#### EXERCISE OBJECTIVE
Set out the listing word for word. End with the line that contains "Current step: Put".

=======

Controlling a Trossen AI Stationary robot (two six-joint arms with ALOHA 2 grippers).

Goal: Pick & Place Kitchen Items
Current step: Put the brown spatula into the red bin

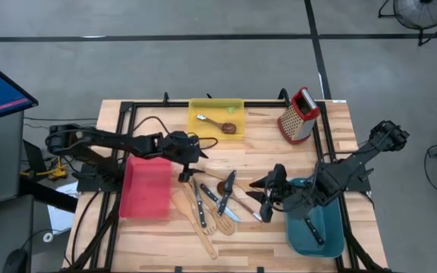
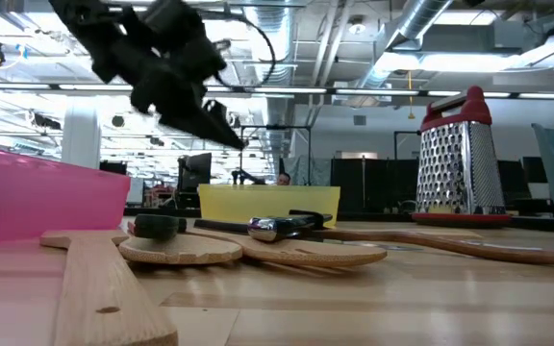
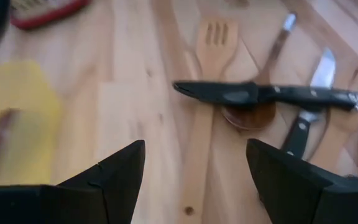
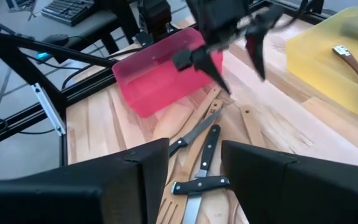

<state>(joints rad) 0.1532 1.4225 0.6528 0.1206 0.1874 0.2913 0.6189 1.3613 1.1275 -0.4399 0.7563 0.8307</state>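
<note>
The kitchen items (image 1: 211,203) are seen heaped mid-worktop, between the red bin (image 1: 146,187) and the teal bin (image 1: 316,230), knives crossing spatulas. The left claw (image 1: 184,173) is held above the heap's edge, fingers spread apart and empty. The right claw (image 1: 262,196) is held beside the heap, partly parted, gripping nothing. Bare worktop (image 1: 260,155) is left towards the grater (image 1: 298,115).

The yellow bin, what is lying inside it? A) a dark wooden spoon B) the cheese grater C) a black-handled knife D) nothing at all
A: in the high view the yellow bin at the table's far edge holds a dark wooden spoon, while the box grater stands outside it to the side, and the knives lie in the pile at mid-table.
</note>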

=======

#### RESPONSE AREA
Controlling a Trossen AI Stationary robot (two six-joint arms with ALOHA 2 grippers).

Goal: Pick & Place Kitchen Items
Current step: Put the brown spatula into the red bin

No more output will be produced.